Let’s find out. Ready. Take a breath.
• Did you do it, can you breathe right?
• Did you breathe from your chest or diaphragm?
• Did you breathe in and out from your nose or mouth?

Why is breathing correctly so important?

In the grand scheme of things, let’s think of how many meals you eat a day (3-6 meals hopefully) that impact your body for 72 hours each meal, which is why I say what you eat if far more important than some stupid ritualized walk on the boardwalk or run on the treadmill. Then let’s look at how many workouts you do in a day (0,1,2) which each workout may impact your body for 1-4 hours after your workout depending on how your train, and up to 38 hours for elite conditioned and trained athletes. So if you are eating at least 21 meals a week and working out 2-3 times a week, no workout will ever be able to clean up the crap you put in your mouth just to maintain your weight, let alone lose any substantial weight.

Now let’s figure out how not breathing correctly fits into the equation. Breathing Trump’s your food and excise because awake or asleep we breathe an average of 12 times a minute, and in 24 hours we breathe in and breathe out more than 800 liters (282 cu ft) of air. During heavy physical exercise, your breathing rate will increase considerably: up to 80 breathes/minute. In a given day, we can take anywhere from 10,000 to 25,000 breaths and the way you breath either from your mouth or nose, from your diaphragm or chest is telling your endocrine system (hormonal system) you are calm or stressed, your metabolism to burn stored energy from fat or conserve energy into your fat cells, and breathing even effects how well your immune system and digestive systems work. No one really thinks about how their breathing can be sending the wrong message to your body’s autonomic nervous system, thus destroying your health, wellness, and vitality. Not to mention increasing your likelihood that you are not losing weight and gaining weight each year.

First things first
Some of you have me heard me explain Paul Chek’s 6 foundations of health which are pretty simple concepts and rooted from our physiology:
1. Thoughts - we have 60-100,000 thoughts a day (What do you think about most? Good stuff or bad?)
2. Breathing- we breathe 10,000-25,000 breathes a day (How are you breathing?
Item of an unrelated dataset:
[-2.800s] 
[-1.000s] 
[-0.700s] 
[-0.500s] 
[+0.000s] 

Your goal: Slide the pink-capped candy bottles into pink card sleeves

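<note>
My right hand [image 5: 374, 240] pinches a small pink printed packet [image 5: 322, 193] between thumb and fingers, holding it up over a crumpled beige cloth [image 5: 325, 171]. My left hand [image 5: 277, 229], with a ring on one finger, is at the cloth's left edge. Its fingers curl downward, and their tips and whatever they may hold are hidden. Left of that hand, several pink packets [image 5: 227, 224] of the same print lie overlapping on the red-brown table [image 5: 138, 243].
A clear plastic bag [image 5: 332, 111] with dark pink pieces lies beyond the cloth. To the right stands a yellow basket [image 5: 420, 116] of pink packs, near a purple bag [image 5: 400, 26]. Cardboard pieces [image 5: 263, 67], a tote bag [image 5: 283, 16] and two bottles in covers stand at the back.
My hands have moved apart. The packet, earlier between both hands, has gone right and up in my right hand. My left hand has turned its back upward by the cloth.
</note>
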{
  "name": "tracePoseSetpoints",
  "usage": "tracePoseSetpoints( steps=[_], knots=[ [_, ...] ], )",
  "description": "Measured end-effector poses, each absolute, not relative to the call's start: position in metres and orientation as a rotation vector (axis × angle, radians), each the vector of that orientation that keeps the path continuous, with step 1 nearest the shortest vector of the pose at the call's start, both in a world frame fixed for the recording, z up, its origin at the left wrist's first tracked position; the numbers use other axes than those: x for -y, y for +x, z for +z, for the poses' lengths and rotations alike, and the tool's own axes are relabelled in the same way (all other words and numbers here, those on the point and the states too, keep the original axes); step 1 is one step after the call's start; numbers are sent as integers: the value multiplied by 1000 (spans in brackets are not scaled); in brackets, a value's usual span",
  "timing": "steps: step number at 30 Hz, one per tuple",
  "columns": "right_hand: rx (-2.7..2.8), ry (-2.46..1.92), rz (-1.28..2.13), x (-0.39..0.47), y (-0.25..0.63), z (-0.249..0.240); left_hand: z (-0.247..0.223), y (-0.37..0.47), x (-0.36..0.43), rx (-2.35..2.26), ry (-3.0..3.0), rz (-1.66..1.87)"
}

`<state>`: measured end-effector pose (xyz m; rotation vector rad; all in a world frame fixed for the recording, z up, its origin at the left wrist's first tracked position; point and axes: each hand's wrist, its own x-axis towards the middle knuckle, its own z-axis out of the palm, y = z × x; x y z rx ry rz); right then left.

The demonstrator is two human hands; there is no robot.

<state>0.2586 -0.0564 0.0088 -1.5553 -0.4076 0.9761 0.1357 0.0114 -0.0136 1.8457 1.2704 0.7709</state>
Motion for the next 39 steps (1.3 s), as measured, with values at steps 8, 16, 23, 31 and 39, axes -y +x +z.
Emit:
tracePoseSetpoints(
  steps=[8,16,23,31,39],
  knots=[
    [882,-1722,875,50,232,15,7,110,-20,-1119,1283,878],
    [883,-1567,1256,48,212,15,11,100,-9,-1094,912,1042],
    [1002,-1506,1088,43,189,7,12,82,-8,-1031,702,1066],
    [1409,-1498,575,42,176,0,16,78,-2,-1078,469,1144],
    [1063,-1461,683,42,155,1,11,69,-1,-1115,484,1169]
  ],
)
How are you practicing proper breathing?),
3. Water – near every chemical reaction in your body uses or produces water, you brain performance decreases by 20% if you are only 3% dehydrated (Did you drink ½ your bodyweight in ounces or high quality water today or is your blood like acidic molasses?)
4. Food-you eat 3-6 times a day and it can inflame your small intestine, clog your liver, and stress out your pancreas for up to 72 hours after each meal (You are what you eat, do you want your eyes to be made of organic carrots or everything bagels ),
5. Sleep-we were designed to fall asleep between 9-10:30 pm so your body has 4 hours to recover your body, rebuild your immune system and 4 hours for mental recovery (Losing your memory, feeling tired? Still sore from working out 2 days ago? Sleep 8 hours every night!)
6. Exercise-cardiovascular exercise is catabolic or tissue destroying, so it is a stress to the body. If you are stressed, overweight, or tired do you really think you should be destroying your metabolism or rebuilding it? Rebuild your hormones and muscle through ‘working in’ exercises like meditation, yoga, tai chi, or qigong and lift weights 1-4 times a week (Is your work out right for your needs? Is your workout strategy retro? Get with the times, do you still have a computer from the 80’s ditch the workout strategy from the 80’s!)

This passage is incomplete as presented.